Sarsılmış bebek sendromu

Bebeklerin bir şekilde kollarından yada gövdelerinden,bilinçli olarak yada bilinçli olmayarak şiddetle silkelenmesi nedeni ile beyin sarsılır ve beyin damarlarında yırtılmalar oluşur,travmaya bağlı olarak bebekte ölümler yada geriye dönüşü olmayan sekeller oluşur,bu travma tıp dilinde'' sarsılmış bebek sendromu''olarak adlandırılır.2 yaşın altındaki bebeklerde ölüme daha sık rastlanmaktadır.Bebeklerin boyun kasları henüz henüz güçlenmemiştir ve bebekler başlarını kontrol edemezler ve 2 yaşına kadar kafatasları vücuda oranla daha büyüktür,bu dönemdeki sarsılmalar sonucunda beyin kafatasının içinde öne arkaya hareket eder,daha yumuşak ve sıvımsı olan bebek beyninin kan damarlarının ve beyin hücrelerinin kopmasına neden olur.Oluşan beyin kanamaları bebeğin ölümüne yol açabilir.

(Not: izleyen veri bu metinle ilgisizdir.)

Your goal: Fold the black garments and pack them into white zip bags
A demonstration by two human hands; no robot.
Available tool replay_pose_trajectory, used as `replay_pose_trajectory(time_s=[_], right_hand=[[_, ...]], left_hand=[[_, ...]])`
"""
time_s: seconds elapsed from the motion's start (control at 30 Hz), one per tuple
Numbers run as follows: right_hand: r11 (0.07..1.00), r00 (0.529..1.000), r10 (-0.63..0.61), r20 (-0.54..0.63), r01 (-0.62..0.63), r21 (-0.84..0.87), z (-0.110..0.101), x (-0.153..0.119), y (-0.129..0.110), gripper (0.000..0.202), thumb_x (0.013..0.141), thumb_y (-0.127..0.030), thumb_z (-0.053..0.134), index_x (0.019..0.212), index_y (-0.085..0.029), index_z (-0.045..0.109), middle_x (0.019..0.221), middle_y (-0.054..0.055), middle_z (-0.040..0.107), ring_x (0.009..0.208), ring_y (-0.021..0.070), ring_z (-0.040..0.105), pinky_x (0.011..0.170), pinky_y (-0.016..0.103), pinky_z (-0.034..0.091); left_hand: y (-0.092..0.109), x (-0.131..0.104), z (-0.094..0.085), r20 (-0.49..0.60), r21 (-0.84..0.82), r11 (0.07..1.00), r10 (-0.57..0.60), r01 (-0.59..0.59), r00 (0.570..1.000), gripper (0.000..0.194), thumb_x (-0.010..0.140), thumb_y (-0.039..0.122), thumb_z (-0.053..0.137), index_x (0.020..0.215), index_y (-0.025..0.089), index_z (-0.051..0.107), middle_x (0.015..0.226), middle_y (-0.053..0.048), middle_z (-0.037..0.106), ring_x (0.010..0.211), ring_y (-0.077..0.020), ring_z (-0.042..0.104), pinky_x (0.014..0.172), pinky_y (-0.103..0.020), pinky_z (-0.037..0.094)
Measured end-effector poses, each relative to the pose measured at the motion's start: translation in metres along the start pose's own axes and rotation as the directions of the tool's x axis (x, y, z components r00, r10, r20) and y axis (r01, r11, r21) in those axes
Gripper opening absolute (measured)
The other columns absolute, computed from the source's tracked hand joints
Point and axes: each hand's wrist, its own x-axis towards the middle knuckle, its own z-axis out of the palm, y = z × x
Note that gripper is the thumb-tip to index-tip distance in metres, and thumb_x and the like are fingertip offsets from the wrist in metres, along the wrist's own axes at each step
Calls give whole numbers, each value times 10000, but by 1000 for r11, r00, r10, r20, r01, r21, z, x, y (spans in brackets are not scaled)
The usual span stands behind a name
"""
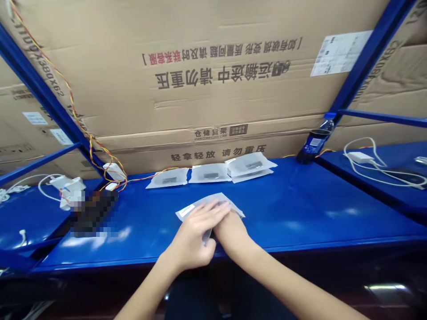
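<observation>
Near the front edge of the blue shelf (283, 213), a frosted plastic bag (186, 210) with a small white label lies under both hands. My left hand (196, 233) rests over the bag, its fingers extended to the right and lying across my right hand. The fingers of my right hand (230, 226) are hidden behind the left ones, at the bag's right part. Behind them, more frosted bags with dark items inside stand in a row: one at the left (169, 178), one in the middle (211, 173) and overlapping ones at the right (250, 164).
A dark bottle (313, 142) with a blue cap stands at the back right. Red and yellow wires (90, 138) hang at the left near white adapters (68, 191) and a pixelated dark object (95, 213). White cable (376, 164) lies far right; large cardboard boxes (200, 106) stand behind.
</observation>
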Motion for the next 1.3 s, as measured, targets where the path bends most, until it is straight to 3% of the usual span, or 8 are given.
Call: replay_pose_trajectory(time_s=[0.13,0.3,0.43,0.57,0.7,0.83,1.17,1.3], right_hand=[[1000,1000,23,0,-23,8,4,9,4,406,823,29,565,1115,-160,773,1009,138,820,870,298,787,754,391,667],[983,986,-153,-72,160,96,-54,-19,11,440,931,-16,540,1342,-98,676,1286,182,749,1169,292,727,949,403,640],[925,907,-281,-312,343,165,-87,-46,8,263,959,-33,590,1172,-85,737,1038,132,810,999,253,752,877,377,640],[941,923,-177,-341,260,218,-81,-44,-8,253,983,-137,662,1227,-120,729,1020,112,804,934,240,736,784,388,614],[945,874,-174,-454,278,174,-74,-29,-21,188,958,-70,675,1122,-109,758,961,96,806,884,223,714,749,373,572],[956,884,-221,-411,280,87,-74,-25,-18,179,1015,-101,606,1007,-155,777,889,67,801,801,198,684,674,344,523],[980,932,-191,-308,199,-5,-64,-52,83,142,1035,-111,590,1017,-166,719,980,88,801,956,227,730,844,386,541],[987,962,-138,-235,154,50,-66,-54,84,176,1033,-116,545,1086,-162,706,1092,120,787,1064,260,728,896,432,593]], left_hand=[[-7,-10,-8,-27,112,994,-6,9,1000,930,744,-50,461,1619,260,433,1554,-71,594,1455,-264,553,1192,-492,510],[-13,-58,-20,-67,367,930,55,-26,996,512,994,257,685,1491,193,576,1387,-165,712,1277,-321,690,1026,-477,622],[-8,-80,-20,-96,485,860,234,-160,968,309,1020,85,585,1304,143,693,1148,-143,806,1077,-279,759,896,-417,642],[0,-65,-9,-218,453,878,280,-157,935,233,1003,56,579,1168,140,721,1032,-102,816,965,-248,755,844,-392,622],[9,-48,0,-331,385,918,236,-97,914,170,980,49,628,1062,170,714,890,-53,802,837,-208,746,771,-352,585],[14,-47,-2,-353,336,940,177,-52,919,145,995,49,638,1000,186,687,877,-26,810,825,-189,761,747,-338,518],[17,-67,-14,-435,314,948,102,44,894,169,975,34,652,967,201,675,855,-22,803,783,-195,763,697,-327,488],[5,-73,-4,-451,237,969,54,61,891,167,985,37,634,977,190,700,893,-43,816,757,-178,768,644,-289,530]])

Bazen aileler ağlayan bebeklerini iyi niyetle battaniyeye koyarak iki kişi karşıklı olarak sallarlar, bu bile bazen travma oluşturmaya yeterlidir.

Ülkemizde pediatristler sarsılmış bebek sendromunu olgularını önlemek için annelerin doğumhaneden çıkar çıkmaz çok ağlayan bebeklerini sakinleştirmeleri konusunda eğitilmeleri gerektiğini savunuyorlar.Ben ise bir doğum hemşiresi olarak kadınların ve baba adaylarının koruyucu sağlık hizmetleri konusunda çacuk sahibi olmaya karar verdikleri andan itibaren ''ana çocuk sağlığı merkezleri'' tarafından eğitime alınmalarını savunuyorum,Çünkü;çocuk yetiştirmek deneme yanılma yöntemi ile öğrenilemez,aile büyüklerinin vereceği eğitimin profosyonel yardım kadar yeterli olması mümkün değildir,ayrıca devletin koruyucu sağlık hizmetlerini daha yaygın hale getirmesi gerektiğini de savunuyorum.

Ülkemizde bebekler hastanelere çoğunlukla, kardeşi kucağından düşürdü yada yataktan yuvarlandı ve düştü diyerek örtücü bahaneler uydurmaya çalışılarak getirilirler.